TO DO:
Count up every line of the data in which "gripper" occurs. The reply is one number and nothing more.

[Items from a data source]
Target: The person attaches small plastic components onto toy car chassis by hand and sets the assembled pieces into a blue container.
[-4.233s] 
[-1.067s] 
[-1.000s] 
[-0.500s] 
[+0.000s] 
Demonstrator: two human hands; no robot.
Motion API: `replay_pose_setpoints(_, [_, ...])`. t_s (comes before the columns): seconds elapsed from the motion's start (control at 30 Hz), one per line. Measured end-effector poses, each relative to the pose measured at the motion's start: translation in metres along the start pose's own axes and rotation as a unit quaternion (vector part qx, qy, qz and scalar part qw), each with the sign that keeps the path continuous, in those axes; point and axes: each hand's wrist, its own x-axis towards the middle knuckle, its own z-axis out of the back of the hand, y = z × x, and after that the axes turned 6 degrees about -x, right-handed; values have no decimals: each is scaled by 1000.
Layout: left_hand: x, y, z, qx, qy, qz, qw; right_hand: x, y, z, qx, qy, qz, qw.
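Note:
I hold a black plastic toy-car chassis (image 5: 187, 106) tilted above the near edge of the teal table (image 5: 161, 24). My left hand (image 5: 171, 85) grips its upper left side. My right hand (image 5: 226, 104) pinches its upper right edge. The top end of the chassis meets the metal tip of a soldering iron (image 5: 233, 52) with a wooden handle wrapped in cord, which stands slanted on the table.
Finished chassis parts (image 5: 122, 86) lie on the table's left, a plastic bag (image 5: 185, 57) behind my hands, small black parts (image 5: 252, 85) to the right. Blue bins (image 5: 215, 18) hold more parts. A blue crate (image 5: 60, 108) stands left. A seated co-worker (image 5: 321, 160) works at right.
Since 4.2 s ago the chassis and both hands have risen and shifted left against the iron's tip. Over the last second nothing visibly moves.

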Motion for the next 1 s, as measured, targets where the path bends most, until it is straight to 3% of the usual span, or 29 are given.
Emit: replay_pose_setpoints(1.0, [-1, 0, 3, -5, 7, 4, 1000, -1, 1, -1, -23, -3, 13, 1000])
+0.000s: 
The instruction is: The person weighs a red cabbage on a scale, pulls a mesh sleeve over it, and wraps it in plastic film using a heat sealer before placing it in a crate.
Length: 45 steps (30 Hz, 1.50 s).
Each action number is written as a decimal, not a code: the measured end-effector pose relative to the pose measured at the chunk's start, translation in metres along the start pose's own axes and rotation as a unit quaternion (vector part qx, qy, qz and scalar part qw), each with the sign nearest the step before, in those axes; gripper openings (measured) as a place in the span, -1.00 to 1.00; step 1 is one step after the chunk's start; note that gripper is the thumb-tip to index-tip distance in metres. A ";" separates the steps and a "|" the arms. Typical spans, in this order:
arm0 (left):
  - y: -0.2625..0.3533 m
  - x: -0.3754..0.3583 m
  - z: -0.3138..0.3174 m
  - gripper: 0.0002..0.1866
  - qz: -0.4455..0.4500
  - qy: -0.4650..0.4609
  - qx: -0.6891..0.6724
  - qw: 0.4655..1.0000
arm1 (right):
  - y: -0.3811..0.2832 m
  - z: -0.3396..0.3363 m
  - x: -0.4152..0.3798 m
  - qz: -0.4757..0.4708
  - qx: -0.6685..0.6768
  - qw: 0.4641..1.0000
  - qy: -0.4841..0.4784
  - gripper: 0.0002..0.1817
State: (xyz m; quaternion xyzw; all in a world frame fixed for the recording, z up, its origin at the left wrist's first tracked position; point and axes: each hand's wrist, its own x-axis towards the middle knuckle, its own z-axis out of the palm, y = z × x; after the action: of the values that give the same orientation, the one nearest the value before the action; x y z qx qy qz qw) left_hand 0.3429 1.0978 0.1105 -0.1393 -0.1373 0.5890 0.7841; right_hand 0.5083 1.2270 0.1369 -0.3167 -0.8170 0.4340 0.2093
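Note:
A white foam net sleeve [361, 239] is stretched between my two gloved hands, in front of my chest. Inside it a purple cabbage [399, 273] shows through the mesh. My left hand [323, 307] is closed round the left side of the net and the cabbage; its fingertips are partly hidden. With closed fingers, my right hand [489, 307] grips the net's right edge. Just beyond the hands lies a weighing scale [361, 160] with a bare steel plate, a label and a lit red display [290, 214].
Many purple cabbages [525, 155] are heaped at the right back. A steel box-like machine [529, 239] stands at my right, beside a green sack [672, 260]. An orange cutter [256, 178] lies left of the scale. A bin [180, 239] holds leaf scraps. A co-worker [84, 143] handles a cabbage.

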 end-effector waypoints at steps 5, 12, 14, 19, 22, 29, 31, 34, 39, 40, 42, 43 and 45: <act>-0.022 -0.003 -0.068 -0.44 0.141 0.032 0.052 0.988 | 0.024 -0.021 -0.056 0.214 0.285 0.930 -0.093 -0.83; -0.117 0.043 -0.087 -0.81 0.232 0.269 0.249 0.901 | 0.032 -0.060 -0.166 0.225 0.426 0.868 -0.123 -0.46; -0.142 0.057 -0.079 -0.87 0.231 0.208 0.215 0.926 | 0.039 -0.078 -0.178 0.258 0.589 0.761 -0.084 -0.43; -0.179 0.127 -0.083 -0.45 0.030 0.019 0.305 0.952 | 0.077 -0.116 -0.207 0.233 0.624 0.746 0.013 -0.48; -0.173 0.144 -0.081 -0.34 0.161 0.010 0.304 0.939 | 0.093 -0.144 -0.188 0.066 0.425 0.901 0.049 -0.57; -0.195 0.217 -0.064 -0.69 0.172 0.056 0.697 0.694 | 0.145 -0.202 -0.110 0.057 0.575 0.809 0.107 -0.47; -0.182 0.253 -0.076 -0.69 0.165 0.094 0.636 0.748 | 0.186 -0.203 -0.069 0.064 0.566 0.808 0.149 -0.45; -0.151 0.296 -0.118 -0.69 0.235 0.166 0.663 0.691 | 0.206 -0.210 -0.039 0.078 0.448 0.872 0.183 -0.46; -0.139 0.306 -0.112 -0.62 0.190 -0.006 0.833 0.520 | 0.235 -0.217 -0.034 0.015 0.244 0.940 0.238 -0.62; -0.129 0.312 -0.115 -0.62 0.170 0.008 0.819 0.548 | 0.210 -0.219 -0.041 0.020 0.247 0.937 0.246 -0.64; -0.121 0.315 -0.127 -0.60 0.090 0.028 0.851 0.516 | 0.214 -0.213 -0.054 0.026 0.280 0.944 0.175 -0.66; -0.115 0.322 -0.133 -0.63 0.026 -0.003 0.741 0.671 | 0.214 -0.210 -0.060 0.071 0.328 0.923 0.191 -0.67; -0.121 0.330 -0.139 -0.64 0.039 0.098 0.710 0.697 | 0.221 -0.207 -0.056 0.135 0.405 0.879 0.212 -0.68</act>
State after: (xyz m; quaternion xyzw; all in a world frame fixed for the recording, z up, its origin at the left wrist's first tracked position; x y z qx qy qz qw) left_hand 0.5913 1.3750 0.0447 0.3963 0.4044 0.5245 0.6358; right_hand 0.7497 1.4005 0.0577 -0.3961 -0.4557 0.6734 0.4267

WRITTEN RESPONSE:
3